Hotel Chelsea is significant for a number of reasons; it was the stomping ground for the likes of Jackson Pollock, Bob Dylan, Andy Warhol, Bob Marley, and Bette Davis, it was the place where Sid Vicious murdered Nancy Spungen, the location where Jack Kerouac penned On the Road, and the set for the sultry photographs included in Madonna‘s Sex book. Within the walls is where artist Yves Klein wrote the “Chelsea Hotel Manifesto,” after a failed exposition during which he sold no paintings and it’s where Nico famously wrote “Chelsea Girls,” about the hotel’s reckless residents. But perhaps most importantly, for the 100 or so years it was fully functional, Hotel Chelsea (also known as Chelsea Hotel or just the Chelsea) stood as a beacon for old New York, a time when artists occupied the drafty lofts of Soho and creative types could actually afford to make it in this city.
During its heyday in the ’60s and ’70s, nearly everyone who crossed the hotel’s threshold had a story to tell about it.
“I left a husband [John Cale] in 1969 and went to the Chelsea with a toothbrush,” said Betsey Johnson. “I meant to stay for a couple of days, and I stayed eight months.”
In “Chelsea Hotel No 2,” a song about Janis Joplin, Leonard Cohen crooned: “I remember you well in the Chelsea Hotel, you were famous, your heart was a legend. You told me again you preferred handsome men, but for me you would make an exception.”
Patti Smith once recounted, “The hotel is an energetic, desperate haven for scores of gifted hustling children from every rung of the ladder. Guitar bums and stoned-out beauties in Victorian dresses. Junkie poets, playwrights, broke-down filmmakers, and French actors. Everybody passing through here is somebody, if not in the outside world.”
Opened in 1884 as an experiment by architect Philip Hubert, Hotel Chelsea was Manhattan’s first cooperative building that catered to the personal and professional needs of inhabitants. It was a social experiment of sorts for a mix of the carpenters, electricians, and interior designers who created the place, in addition to a handful of artists, writers, and singers. From its inception, the 12-story building was a haven for creative types and it didn’t take long for the walls of the common spaces—which at the time included dining halls—to become decorated with canvases and murals, some of which were created by the esteemed students of the Hudson River School.
But Hubert’s social experiment quickly went bankrupt and belly up. In 1905, Hotel Chelsea opened its doors to the world, offering luxury accommodations on Manhattan’s West 23rd Street. A few decades later, after plenty of wear and tear, management was forced to lower room prices to mirror the condition of the rooms. That was just what the building needed to be turned into a breeding ground for bohemians and punks.

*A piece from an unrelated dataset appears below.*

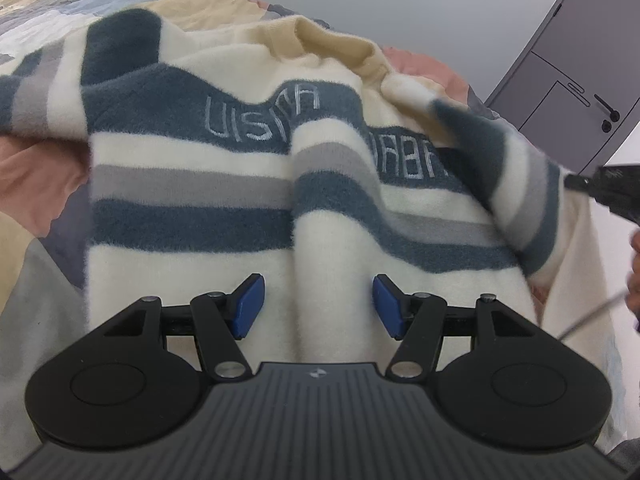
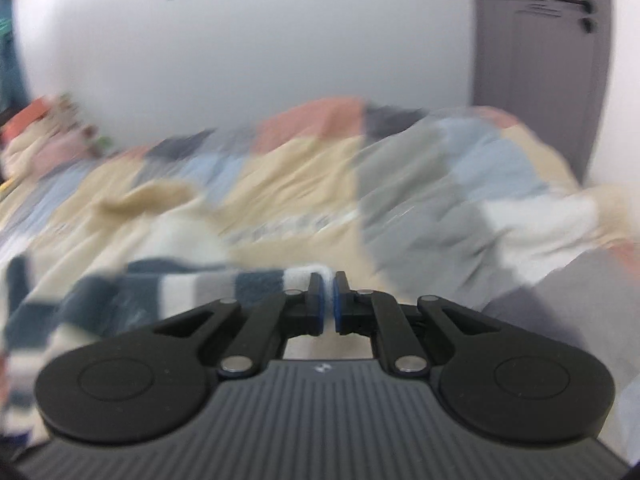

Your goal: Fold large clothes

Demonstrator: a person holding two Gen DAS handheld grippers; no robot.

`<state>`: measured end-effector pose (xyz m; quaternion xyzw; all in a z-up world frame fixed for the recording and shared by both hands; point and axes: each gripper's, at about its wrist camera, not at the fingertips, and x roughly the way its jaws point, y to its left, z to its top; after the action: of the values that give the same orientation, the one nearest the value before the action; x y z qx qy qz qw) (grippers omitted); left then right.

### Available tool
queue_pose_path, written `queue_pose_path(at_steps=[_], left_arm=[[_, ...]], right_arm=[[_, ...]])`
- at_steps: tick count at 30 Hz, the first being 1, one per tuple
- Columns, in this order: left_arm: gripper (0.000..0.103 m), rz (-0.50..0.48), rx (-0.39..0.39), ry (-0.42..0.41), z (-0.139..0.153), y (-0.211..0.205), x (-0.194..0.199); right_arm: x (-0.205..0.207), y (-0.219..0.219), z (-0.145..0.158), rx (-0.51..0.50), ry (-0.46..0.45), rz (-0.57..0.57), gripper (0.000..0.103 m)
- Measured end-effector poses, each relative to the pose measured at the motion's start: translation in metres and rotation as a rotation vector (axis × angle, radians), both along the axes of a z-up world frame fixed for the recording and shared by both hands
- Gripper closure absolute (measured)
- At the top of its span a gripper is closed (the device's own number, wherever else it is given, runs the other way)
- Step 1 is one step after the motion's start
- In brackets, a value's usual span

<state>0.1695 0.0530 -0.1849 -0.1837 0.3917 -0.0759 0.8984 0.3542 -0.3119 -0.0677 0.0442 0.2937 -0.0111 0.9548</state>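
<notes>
Right wrist | patchwork quilt (image 2: 400,168) | white wall (image 2: 280,40) | grey door (image 2: 540,60)

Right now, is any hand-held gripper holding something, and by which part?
Right hand-held gripper pinches the striped sweater by a sleeve's cuff end; left hand-held gripper is open, holding nothing.

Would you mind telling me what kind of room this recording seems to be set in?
Most likely a home bedroom. A striped fleece sweater lies spread on a bed covered by a patchwork quilt, with what may be a pillow at its head, and a grey door with a lever handle stands in the plain wall.
</notes>
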Motion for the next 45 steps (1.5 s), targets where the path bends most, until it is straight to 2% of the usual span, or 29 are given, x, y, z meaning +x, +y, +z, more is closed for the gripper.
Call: queue_pose_path(at_steps=[2, 4, 12, 15, 21, 23, 25, 26, 28, 31, 37, 40, 43, 45], left_arm=[[0.037, 0.008, -0.005, -0.001, 0.0, 0.0, 0.0], [0.037, 0.012, -0.01, -0.001, 0.0, 0.0, 0.0], [0.038, 0.028, -0.046, 0.003, -0.004, 0.001, 0.009], [0.037, 0.035, -0.06, 0.004, -0.007, 0.002, 0.017], [0.037, 0.04, -0.071, 0.004, -0.009, 0.003, 0.02], [0.037, 0.043, -0.08, 0.007, -0.009, 0.004, 0.021], [0.037, 0.045, -0.093, 0.008, -0.007, 0.005, 0.019], [0.037, 0.043, -0.098, 0.003, -0.006, 0.006, 0.018], [0.038, 0.052, -0.112, -0.013, -0.003, 0.007, 0.012], [0.038, 0.064, -0.176, -0.046, 0.005, 0.012, 0.001], [0.038, 0.075, -0.173, -0.068, 0.014, 0.015, -0.019], [0.038, 0.084, -0.216, -0.06, 0.016, 0.021, -0.028], [0.038, 0.099, -0.24, -0.06, 0.018, 0.026, -0.037], [0.038, 0.108, -0.249, -0.058, 0.018, 0.03, -0.04]], right_arm=[[0.021, -0.005, -0.009, -0.102, -0.03, -0.041, 0.095], [0.039, -0.012, -0.025, -0.143, -0.026, -0.067, 0.095], [0.076, -0.058, -0.104, -0.027, 0.091, -0.149, 0.093], [0.08, -0.059, -0.114, -0.011, 0.076, -0.158, 0.093], [0.074, -0.061, -0.103, 0.022, 0.072, -0.176, 0.09], [0.066, -0.065, -0.097, 0.04, 0.07, -0.199, 0.071], [0.052, -0.067, -0.087, 0.061, 0.065, -0.208, 0.058], [0.044, -0.068, -0.082, 0.072, 0.064, -0.206, 0.056], [0.029, -0.069, -0.071, 0.094, 0.069, -0.208, 0.056], [0.005, -0.064, -0.056, 0.095, 0.084, -0.204, 0.056], [-0.053, -0.045, -0.033, 0.07, 0.088, -0.113, 0.056], [-0.068, -0.034, -0.034, 0.076, 0.15, -0.045, 0.056], [-0.072, -0.02, -0.045, 0.013, 0.233, -0.043, 0.042], [-0.07, -0.014, -0.051, -0.003, 0.274, -0.028, 0.042]])
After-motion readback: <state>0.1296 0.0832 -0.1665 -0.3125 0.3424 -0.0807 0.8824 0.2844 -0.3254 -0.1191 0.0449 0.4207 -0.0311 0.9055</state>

Longtime manager Stanley Bard was responsible for fostering such an environment. His father, David Bard, purchased Hotel Chelsea in 1940 with the help of investors and passed the 250-unit property onto his son after he died 17 years later. The younger Bard was the one who accepted art in exchange for rent, eventually allowing the canvasses to spill from the marble lobby into the spiral stairwells and checkered linoleum hallways.
“It has always been a place where, because of Stanley, you could do virtually anything short of murder, though that took place too,” admitted composer Gerald Busby, who was a former tenant.
During its glittering peak, day-to-day life at Hotel Chelsea was far from glamorous. Tenants would gather to smoke and drink in the hallways of the Victorian Gothic building, drug use was rampant, and someone was always accidentally setting something on fire. In 1966 Edie Sedgwick fell asleep without blowing out her candles and ended up setting her mattress (and entire apartment) ablaze.
“The Chelsea was like a doll’s house in the Twilight Zone, with a hundred rooms, each a small universe,” Smith said in her hit book, Just Kids. Indeed, some of the rooms were miniature. That included the cramped single room occupancies that were offered up without kitchens or private bathrooms—instead, communal commodes were shared by multiple residents on each floor. Just a handful of units were sprawling spaces with with elegant crown molding and creaking wood floors. The apartments facing the street were often in high demand; not only did they offer sunlight, but they also offered access to the wrought iron balconies, ideal for hanging off of or spying on neighbors from.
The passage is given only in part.